By: Bianca Anderson

Jermaine Lamaar Cole, also known as J.Cole, has been on the climb with his music ever since his mixtape “Friday Night Lights” dropped in 2010. This mixtape showed many that J.Cole was no ordinary rapper, but unique and transparent in his style. With every word and rhyme, listeners are able to feel his music in depth through his lyrical flow as he tells his story.

Cole’s newest release “2014 Forest Hills Drive” is the type of album that you just have to kick back and listen to taking in every flow. In the album artwork, J.Cole is sitting on the actual house that he grew up in and recently bought back. The image and name of the album is essentially the basis of the album in entirety as Cole takes us on a nostalgic journey of his life and experiences, while also addressing current issues in our society today.

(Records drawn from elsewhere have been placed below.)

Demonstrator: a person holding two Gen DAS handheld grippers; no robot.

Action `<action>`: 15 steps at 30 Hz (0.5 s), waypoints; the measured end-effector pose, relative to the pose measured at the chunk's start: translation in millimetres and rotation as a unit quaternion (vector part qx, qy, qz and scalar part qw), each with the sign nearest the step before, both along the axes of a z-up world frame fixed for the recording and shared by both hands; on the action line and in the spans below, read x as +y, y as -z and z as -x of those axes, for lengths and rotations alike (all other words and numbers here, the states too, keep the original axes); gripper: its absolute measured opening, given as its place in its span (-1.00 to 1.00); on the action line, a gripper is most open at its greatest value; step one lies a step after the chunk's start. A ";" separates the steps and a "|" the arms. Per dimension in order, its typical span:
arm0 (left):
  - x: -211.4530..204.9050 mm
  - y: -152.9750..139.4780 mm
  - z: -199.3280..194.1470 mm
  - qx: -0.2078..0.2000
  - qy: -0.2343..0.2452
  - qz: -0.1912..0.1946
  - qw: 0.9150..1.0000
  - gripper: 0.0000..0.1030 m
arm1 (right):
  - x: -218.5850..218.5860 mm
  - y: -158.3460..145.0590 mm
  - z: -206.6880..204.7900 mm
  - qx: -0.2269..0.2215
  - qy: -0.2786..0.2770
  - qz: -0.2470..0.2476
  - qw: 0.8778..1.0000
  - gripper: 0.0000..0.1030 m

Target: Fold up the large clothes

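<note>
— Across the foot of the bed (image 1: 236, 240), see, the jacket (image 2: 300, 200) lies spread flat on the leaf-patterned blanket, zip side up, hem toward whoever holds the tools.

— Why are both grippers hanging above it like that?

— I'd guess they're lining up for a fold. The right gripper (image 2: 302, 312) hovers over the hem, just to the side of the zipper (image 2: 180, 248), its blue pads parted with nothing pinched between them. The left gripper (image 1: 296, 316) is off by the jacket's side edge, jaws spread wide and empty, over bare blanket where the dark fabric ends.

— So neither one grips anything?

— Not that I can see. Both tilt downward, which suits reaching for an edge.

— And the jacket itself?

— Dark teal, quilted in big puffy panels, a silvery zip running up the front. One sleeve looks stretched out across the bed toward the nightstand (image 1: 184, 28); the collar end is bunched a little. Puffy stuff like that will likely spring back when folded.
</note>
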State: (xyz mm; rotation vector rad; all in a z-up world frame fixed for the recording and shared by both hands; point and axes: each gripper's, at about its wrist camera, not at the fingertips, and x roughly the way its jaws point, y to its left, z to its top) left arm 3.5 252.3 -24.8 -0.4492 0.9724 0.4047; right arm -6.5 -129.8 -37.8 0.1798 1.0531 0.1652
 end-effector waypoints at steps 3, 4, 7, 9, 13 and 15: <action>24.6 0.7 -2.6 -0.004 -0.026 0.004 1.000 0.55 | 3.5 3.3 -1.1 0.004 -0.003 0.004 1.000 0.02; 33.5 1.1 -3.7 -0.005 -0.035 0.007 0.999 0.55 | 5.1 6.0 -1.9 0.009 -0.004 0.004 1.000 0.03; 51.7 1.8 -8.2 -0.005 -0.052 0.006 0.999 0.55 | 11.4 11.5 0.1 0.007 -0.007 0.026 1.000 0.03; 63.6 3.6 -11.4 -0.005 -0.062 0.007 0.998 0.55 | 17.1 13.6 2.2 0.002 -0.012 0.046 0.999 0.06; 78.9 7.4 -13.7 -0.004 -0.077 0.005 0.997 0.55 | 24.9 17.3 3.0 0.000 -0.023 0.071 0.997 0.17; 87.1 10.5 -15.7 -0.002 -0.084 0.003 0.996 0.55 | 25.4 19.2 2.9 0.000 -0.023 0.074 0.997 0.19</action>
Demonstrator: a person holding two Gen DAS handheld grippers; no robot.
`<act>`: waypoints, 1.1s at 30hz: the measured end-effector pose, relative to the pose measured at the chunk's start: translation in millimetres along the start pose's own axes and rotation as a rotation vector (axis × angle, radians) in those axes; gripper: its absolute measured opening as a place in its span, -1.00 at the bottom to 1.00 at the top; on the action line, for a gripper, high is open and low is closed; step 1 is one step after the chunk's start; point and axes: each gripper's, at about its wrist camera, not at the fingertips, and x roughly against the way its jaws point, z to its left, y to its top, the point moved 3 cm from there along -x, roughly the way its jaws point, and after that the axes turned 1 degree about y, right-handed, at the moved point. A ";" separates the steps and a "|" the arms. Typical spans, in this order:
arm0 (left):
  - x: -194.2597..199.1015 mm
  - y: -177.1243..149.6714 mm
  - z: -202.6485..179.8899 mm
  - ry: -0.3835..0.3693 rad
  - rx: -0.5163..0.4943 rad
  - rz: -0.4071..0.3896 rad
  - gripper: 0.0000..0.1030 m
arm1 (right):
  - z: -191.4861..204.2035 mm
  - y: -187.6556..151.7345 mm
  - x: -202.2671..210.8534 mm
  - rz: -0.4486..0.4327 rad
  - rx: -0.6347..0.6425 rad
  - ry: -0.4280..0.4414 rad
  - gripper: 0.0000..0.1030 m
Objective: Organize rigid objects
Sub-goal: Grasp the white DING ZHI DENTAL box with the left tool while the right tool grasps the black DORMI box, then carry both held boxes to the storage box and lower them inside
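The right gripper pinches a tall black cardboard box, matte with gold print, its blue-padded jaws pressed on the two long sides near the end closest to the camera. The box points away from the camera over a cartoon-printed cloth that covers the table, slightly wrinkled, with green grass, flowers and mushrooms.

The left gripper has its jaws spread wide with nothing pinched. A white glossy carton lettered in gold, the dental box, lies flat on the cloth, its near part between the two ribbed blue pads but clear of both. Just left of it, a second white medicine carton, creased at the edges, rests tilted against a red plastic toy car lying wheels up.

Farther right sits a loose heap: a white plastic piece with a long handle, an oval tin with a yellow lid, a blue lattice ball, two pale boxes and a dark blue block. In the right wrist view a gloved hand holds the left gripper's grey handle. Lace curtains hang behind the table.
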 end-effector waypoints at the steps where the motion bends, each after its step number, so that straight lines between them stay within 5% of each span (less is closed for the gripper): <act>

As usual, Cole spits the real s*** that everyone can relate to.

The album starts off melodically with the “Intro” as Cole ask the question “Do you want to be happy? Do you want to be free?” and eventually transitions smoothly into the second track “January 28th” which is J. Cole’s birthday.  Most of the tracks on this album have a piano feature and a lot of instrumentals. J.Cole’s also uses his raspy, yet appealing singing voice throughout the majority of the album. Some of the highlighted tracks from this album are “Wet Dreamz” where Cole talks about innocence and losing his virginity, “No Role Modelz” addressing the issue of young women and their promiscuity in today’s society, and “Love Yourz” where Cole talks about the importance of loving what you are and what you have. Each track is a great example of J.Cole’s transparent artistry. Cole also shows a tougher side of himself in “A Tale of 2 Citiez”, “Fire Squad”, and “G.O.M.D” as he speaks on the pressures of the street lifestyle while growing up as an adolescent.

This album is yet another masterpiece and was produced almost perfectly. The fact that J. Cole is able to keep his original style while still dominating in Hip-Hop speaks volumes. From here, It’s only up for Mr. Cole.

I give this album 4 owls up!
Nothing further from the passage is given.